There is a wealth of mathematical analysis in the study, using different approaches (including a machine learning method called the resolution tree regression algorithm) to sift through all the data and look for meaningful models. I won’t go through it all (the paper can be read for free if you’re interested in delving deeper into the net), but there are a few quotes I want to take out.

The simplest question is how often athletes do it in good or bad weather. Using the WBGT-based World Athletics rankings, the researchers found that 27% of the races studied were conducted in cool conditions, 47% in neutral conditions, 18% in moderate heat, 7% in high heat, and 1% in extreme heat. We probably expect the number of competitions with unpleasant heat to increase in the coming years, but for now that means you have about 50-50 chances to serve that perfect weather cocktail for any race.

The machine learning algorithm calculated how important each weather parameter was to performance. Not surprisingly, air temperature was the biggest factor, scoring 40 percent of the “feature importance score”. They were followed by relative humidity (26 percent), solar radiation (18 percent), and wind speed (16 percent). According to a study I wrote last year, this suggests that cloud cover is just as important as the lack of wind to walk fast. This, of course, depends on other factors: cloud cover is more important on a hot day than on a cool one, and headwinds will slow you down no matter what the temperature.

As for the mild meteorological spot, the overall conclusion was that a WBGT between 45.5 and 59 degrees Fahrenheit is best. This is interesting because the World Athletics guidelines are “neutral” conditions because they are a WBGT between 50 and 64.4 degrees. To walk fast, the best temperatures seem to be a little cooler than you think. If you dare outside this area, expect a slowdown of about 0.3 to 0.4 percent per WBGT. Of course, few of us have easy access to WBGT measurements. If you look only at the air temperature, the sweet spot is between 50 and 63.5 degrees, which is a little warmer than I expected.
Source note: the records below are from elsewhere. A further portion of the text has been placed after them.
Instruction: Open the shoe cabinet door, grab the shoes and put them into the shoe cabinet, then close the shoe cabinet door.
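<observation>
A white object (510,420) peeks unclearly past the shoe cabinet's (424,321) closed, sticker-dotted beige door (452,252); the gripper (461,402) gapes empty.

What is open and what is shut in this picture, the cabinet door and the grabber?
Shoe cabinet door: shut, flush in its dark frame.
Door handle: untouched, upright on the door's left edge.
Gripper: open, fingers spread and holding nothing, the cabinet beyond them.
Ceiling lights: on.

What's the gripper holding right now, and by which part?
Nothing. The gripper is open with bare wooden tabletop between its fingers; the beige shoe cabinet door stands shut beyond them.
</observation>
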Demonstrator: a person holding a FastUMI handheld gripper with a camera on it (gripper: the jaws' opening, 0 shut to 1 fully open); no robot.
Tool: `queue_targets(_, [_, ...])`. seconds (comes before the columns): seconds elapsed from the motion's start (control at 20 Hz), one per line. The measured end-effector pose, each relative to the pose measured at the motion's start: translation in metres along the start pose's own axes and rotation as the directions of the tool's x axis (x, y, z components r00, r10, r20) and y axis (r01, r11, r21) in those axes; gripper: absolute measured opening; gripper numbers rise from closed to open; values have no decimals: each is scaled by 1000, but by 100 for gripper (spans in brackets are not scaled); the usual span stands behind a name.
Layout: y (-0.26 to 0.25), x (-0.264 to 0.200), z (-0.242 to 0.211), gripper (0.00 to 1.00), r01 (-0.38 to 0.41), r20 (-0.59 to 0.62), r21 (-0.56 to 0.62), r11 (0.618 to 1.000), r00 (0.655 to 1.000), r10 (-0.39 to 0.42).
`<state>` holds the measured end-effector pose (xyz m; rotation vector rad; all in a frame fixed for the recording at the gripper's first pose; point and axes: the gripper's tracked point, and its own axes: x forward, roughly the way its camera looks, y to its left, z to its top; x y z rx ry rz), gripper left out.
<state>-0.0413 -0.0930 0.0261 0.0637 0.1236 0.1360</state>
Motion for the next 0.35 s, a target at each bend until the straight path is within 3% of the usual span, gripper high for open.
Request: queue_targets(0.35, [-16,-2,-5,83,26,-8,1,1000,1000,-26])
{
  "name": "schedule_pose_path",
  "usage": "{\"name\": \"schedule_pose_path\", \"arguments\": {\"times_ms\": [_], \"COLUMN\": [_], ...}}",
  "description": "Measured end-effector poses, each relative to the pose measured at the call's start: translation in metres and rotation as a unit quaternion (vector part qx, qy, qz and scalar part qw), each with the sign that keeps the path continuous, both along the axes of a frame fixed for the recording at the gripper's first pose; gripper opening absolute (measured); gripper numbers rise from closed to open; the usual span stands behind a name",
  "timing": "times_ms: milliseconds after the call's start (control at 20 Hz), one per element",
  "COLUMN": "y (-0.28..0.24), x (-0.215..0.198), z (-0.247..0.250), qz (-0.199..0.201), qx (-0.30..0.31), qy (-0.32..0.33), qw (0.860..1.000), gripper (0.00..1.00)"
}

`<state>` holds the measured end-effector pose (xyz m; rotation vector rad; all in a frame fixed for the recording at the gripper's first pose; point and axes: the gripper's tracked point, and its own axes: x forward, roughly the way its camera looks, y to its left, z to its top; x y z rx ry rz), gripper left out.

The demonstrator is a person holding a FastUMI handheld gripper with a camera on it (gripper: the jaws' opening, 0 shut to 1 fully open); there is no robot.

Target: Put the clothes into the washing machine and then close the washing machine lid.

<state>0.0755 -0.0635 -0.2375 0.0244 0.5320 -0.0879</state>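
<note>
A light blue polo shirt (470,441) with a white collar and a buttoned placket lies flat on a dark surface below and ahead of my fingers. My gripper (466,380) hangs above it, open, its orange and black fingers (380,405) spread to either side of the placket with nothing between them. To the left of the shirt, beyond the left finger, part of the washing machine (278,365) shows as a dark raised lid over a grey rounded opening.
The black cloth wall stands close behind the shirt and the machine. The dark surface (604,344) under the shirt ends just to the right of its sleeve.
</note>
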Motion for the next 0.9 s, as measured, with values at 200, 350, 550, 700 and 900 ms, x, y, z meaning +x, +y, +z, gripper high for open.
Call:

However, there are more nuances when looking at individual events. Shorter races seem to cause less heat: the 5,000-meter temperature peak is 59 degrees; It is 50 degrees for 10,000 meters; and it’s 45.5 degrees for the marathon, which is getting cold. (Running races is another story: it’s a more efficient movement than running, which means more of the energy you burn is lost as heat, which is why most of the heat sickness at elite track meetings is thought to occur to race runners.)

Finally, the practical part. Here’s a chart prepared by the authors for marathons of various paces that shows how much you should expect to slow down depending on air temperature, WBGT, or heat index.

(Photo: Medicine & Science in Sports & Exercise)

These calculations are based on very elite runners who are different from you and me. They move fast, which generates a lot of heat and can lead to cooler temperatures. In contrast, they do not carry much insulation, which may prefer warmer temperatures. Of course, you can make some rough extrapolations from this chart: if the weather conditions suggest that a two-hour marathoner will slow down for two minutes, you can calculate that a four-hour marathoner can slow down in a four-minute front row. “But keep in mind that your mileage may change.”